# Six Pillars of Self-esteem



## Benjamin (Feb 16, 2007)

Has anyone else read Nathaniel Branden's book, _The Six Pillars of Self-Esteem_? I read it about two years ago and it's helped me quite a bit. I'm a big proponent of building your self-esteem. I run a group for people with social anxiety and most of the people who attend have self-esteem problems, whether it's from environmental conditions they were exposed to as a child, or from lack of good social skills.

Here is a quick summary of Nathaniel Branden's "six pillars."


*Living Consciously*
Living consciously means being fully vested in your life. It’s about living in the present and doing your best at everything you do. It’s about being willing to accept and correct mistakes, and having a desire to understand the world around you. It’s being aware of your needs, feelings, aspirations, and motives.

*Self-acceptance*
Self-acceptance is one of the most important concepts in building self-esteem. From Six Pillars of Self-esteem, "Self-acceptance is my refusal to be in an adversarial relationship to myself. It’s stopping the self-hatred and respecting myself. It’s also accepting my fears and shortcomings. I don’t have to be perfect. It’s accepting that I have done some bad things and have made mistakes. That doesn’t make me a bad person. I cannot correct a problem until I admit that it exists. I cannot overcome a fear that I deny exists. "I cannot be truly for myself, cannot build self-esteem, if I cannot accept myself. Self-acceptance is being a good friend to myself. It’s also about accepting my physical appearance.

*Self-responsibility*
Self-responsibility is having a sense of control over my existence. It’s about taking responsibility for my actions and the attainment of my goals. It’s taking responsibility for my life and well-being. It’s recognizing when I have done wrong and understanding why I did what I did.

*Self-assertiveness*
Self-assertiveness means honoring my wants, needs, and values, and seeking appropriate means to fulfill them. It’s the willingness to stand up for myself, to be who I am openly, to treat myself with respect in all human encounters. To merely hold values is not self-assertion - to pursue them and stand by them in the world, is. It’s about not having a bit part in my life - it’s being the leading man. To practice self-assertiveness is to be committed to my right to exist; I am not here on earth to live up to someone else’s expectations.

*Living Purposely*
What do I want for myself in five, ten, twenty years? What do I want to accomplish? What do I want in the area of personal relationships? What are my intellectual or spiritual aspirations? What do I want out of life?

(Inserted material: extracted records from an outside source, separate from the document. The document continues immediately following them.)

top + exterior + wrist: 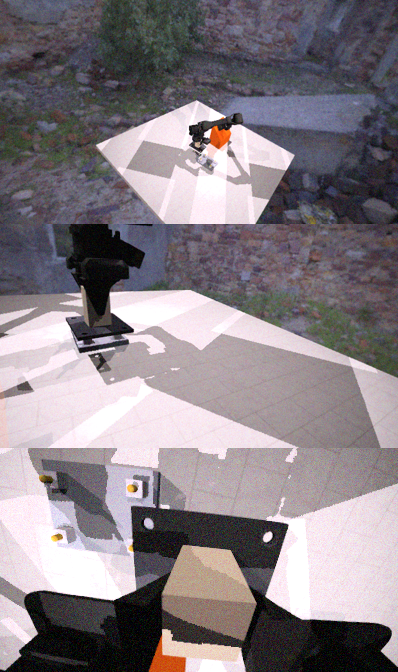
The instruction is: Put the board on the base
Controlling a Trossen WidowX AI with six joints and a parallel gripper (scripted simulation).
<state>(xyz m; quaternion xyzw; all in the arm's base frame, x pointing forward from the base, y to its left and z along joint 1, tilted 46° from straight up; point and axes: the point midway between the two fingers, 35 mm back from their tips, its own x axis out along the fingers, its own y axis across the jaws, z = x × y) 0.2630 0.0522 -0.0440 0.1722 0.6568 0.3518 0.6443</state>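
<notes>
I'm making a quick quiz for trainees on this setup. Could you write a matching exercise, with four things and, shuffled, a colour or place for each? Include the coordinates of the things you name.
1. board (202, 148) (104, 331) (210, 528)
2. handle (198, 144) (104, 317) (210, 578)
3. pins (214, 162) (132, 488)
4. base (212, 168) (106, 345) (85, 508)

A. gold, on the posts
B. between the gripper's (198, 144) (99, 312) (209, 598) fingers
C. grey, on the table (140, 140) (217, 364) (345, 548)
D. black, holes near its corners

Pairs: 1-D, 2-B, 3-A, 4-C

Pins (132, 488) (four, upright) blocking low passage.

Square black board's near corners: hidden behind the black hand (209, 607).
Black robot arm's top (90, 239): cut off.
</notes>
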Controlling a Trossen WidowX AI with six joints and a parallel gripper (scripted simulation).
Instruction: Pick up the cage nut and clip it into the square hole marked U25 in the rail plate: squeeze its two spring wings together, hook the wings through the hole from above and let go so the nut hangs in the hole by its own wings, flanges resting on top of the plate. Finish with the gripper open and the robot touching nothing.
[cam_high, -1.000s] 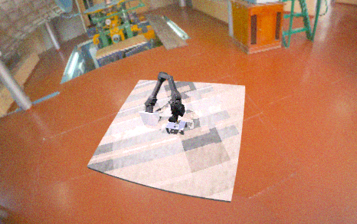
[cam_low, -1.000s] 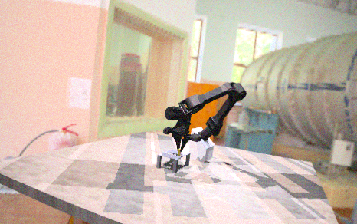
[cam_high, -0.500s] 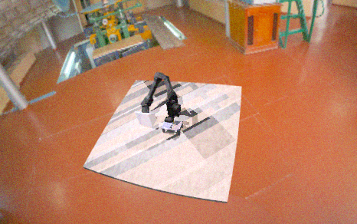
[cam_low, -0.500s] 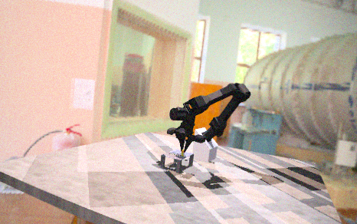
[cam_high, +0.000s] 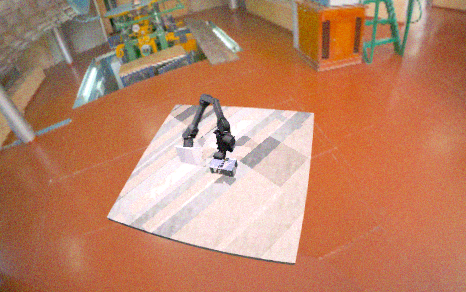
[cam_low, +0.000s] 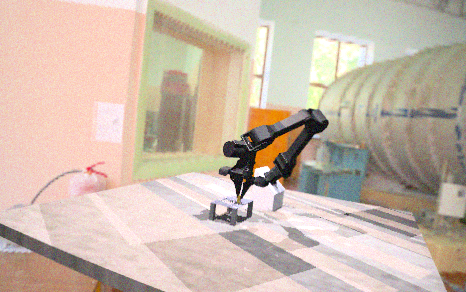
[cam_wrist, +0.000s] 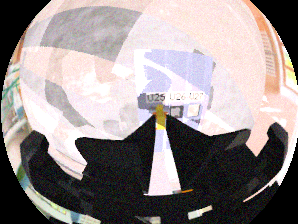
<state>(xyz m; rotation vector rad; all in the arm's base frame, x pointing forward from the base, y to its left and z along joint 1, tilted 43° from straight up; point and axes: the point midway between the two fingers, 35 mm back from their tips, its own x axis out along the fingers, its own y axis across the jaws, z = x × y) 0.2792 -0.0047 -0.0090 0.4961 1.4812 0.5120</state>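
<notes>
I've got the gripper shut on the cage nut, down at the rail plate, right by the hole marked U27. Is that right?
Not the hole: the wrist view shows the cage nut by the one marked U25, at the far end of the label row from U27. The gripper is indeed shut on the nut, down at the rail plate.

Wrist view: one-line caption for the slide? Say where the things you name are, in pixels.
End effector (cam_wrist: 160, 117) pinching the yellow cage nut (cam_wrist: 160, 118) at the U25 end of the rail plate (cam_wrist: 175, 80).
</notes>
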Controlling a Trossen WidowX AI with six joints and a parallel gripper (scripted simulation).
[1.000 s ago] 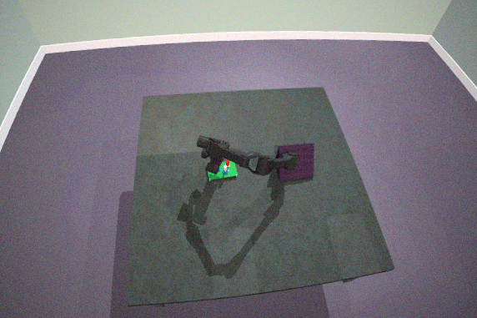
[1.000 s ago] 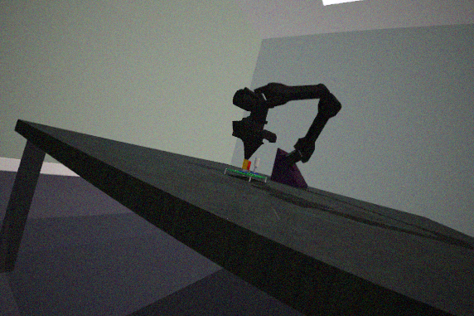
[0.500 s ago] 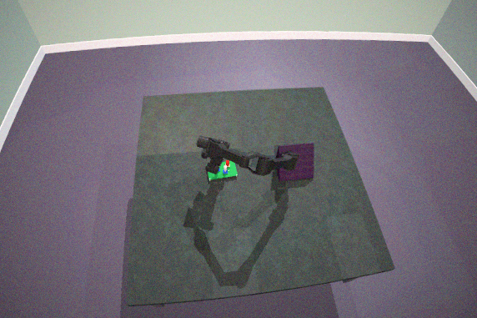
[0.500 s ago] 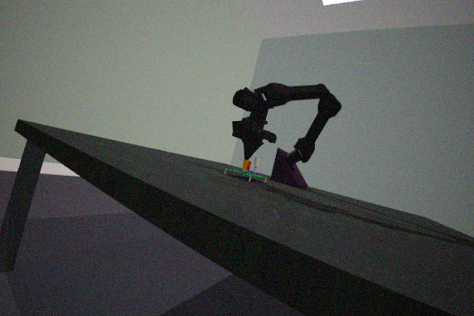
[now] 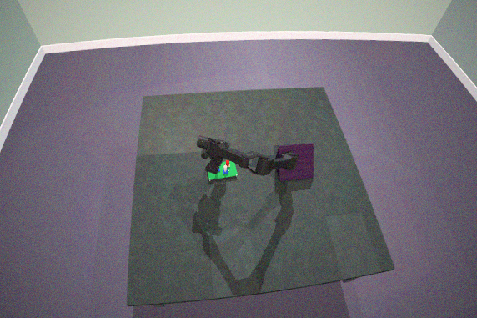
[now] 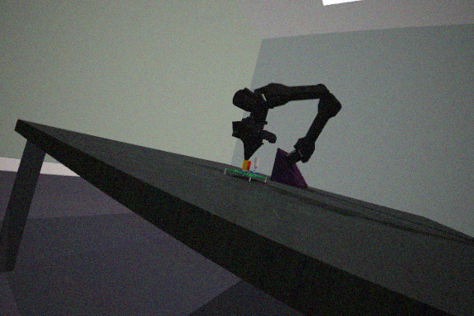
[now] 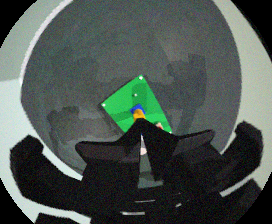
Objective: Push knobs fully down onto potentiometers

To live purposely is to live with intention and to use our powers for the attainment of our goals. Our goals lead us forward, call on the exercise of our faculties, and energize our existence. To live without purpose is to live at the mercy of chance. To live purposely is to live productively, of transferring our ideas into reality, of setting goals, and working towards their achievement. Goals can be something as simple as exercising three times a week. They need to be specific and measurable so that I may monitor my progress and modify my strategy. To live purposely requires self-discipline. Coping with the challenges of life requires self-discipline. Self-discipline requires the ability to defer immediate gratification in the service of a remote goal - to think, plan, and live long-range. 

Living purposely is not living a life without rest, relaxation, recreation, or even frivolous activity. It is about choosing such activities consciously.

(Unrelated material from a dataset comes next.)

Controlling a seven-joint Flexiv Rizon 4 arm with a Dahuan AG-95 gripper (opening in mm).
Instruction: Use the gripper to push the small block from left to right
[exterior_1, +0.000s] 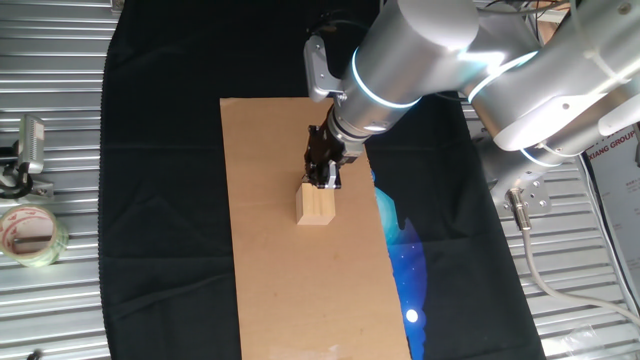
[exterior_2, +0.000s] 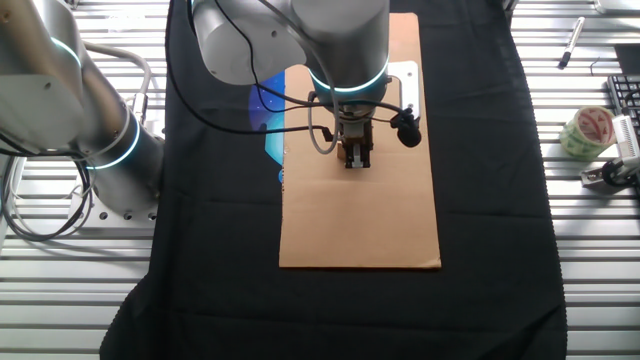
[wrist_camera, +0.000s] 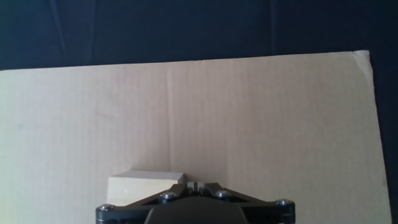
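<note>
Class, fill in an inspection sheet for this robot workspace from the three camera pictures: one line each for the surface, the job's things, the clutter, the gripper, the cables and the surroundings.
Surface: brown cardboard sheet on a black cloth, over a ribbed metal table.
Job's things: small block, pale wood, upright on the cardboard.
Clutter: tape roll and a metal clip off the cloth; pen on the table.
Gripper: gripper low beside the small block, fingers together, holding nothing.
Cables: black cable looped at the wrist; grey cable by the arm base.
Surroundings: keyboard edge; nothing else seen.
</note>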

Living purposely entails the following steps.
1. Formulating goals
2. Identifying the actions necessary to achieve those goals
3. Monitoring my behavior to assure it is in alignment with my goals.
4. Acting in ways in which the outcome of my actions is in alignment with my goals. Is my strategy working?

*Personal Integrity*
Integrity is the integration of ideals, convictions, standards, and beliefs with our behavior. When we behave in ways that conflict with our judgment of what is appropriate, we lose face in our own eyes. We respect ourselves less. If the policy becomes habitual, we lose trust in ourselves. When a breach of integrity wounds self-esteem, only the practice of integrity can heal it.

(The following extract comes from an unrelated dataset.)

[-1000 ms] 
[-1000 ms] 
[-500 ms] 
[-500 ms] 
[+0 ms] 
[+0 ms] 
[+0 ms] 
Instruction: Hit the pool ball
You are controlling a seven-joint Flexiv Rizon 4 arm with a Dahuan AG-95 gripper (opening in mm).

At the simplest level, personal integrity consists of honesty, reliability, and trustworthiness. It’s doing the things I admire and avoiding the things I deplore. It’s about dealing fairly with others.
And it’s about congruence between my words and my actions.


----------



## Into The Light (Feb 16, 2007)

thank you for this post! i haven't read the book but i like the information you provided.


----------



## Benjamin (Feb 17, 2007)

I thought it might be interesting to look at each "pillar" individually because they can mean different things to different people.

The first one, "living consciously," means several things to me. 

Being fully vested in your life means not dwelling on the past or the future, but living in the present. That can be difficult to do, sometimes, especially when we're preoccupied with worry, doubt, and ruminations. I've found that the practice of mindfulness can help quite a bit to keep me in the present.

Having a desire to understand yourself and the world around you makes life richer. The world is a fascinating place. Sure, there are a lot of bad people, and sometimes we feel bad, but if we look objectively at the world as if we were scientists trying to try to understand why things are the way they are and why people behave the way they do, that makes life interesting and gives our lives meaning. 

Learning doesn't necessarily mean taking classes. There are plenty of books available at the local library on nearly every subject. Learning for the sake of learning is much more gratifying than learning simply to earn a grade.


----------



## David Baxter PhD (Feb 17, 2007)

> Learning doesn't necessarily mean taking classes. There are plenty of books available at the local library on nearly every subject. Learning for the sake of learning is much more gratifying than learning simply to earn a grade.



Absolutely correct,


----------



## cm (Sep 10, 2007)

*The Six Pillars of Self-esteem*

I highly recommend _The Six Pillars of Self-Esteem_ written by N. Branden, and available at most public libraries.  I have found this book to be like a training guide for learning to live a meaningful and more courageous life. 

Hope others will find it helpful too.


----------



## Daniel (Sep 9, 2009)

*The Importance of Self-Esteem*

From a new, one-page article on the importance of self-esteem by the author of _The Six Pillars of Self-Esteem_:



> The key to human motivation is self-esteem. By self-esteem I mean much more than that innate sense of self-worth that presumably is our human birthright—that spark that we seek to fan in others. Self-esteem is the experience that we are appropriate to life and to the requirements of life. Self-esteem is confidence in our ability to think, to cope with the challenges of life, and in our right to be happy, the feeling of being worthy, deserving, entitled to respect our needs and wants and to enjoy the fruits of our efforts...
> 
> When self-esteem is low, your resilience in the face of adversities is diminished. You crumble before vicissitudes that a healthier sense of self could vanquish. You tend to be more influenced by the desire to avoid pain than to experience joy; negatives have more power over you than positives. If you don’t believe in yourself—neither in your efficacy nor in your goodness—the universe is a frightening place...
> 
> ...


----------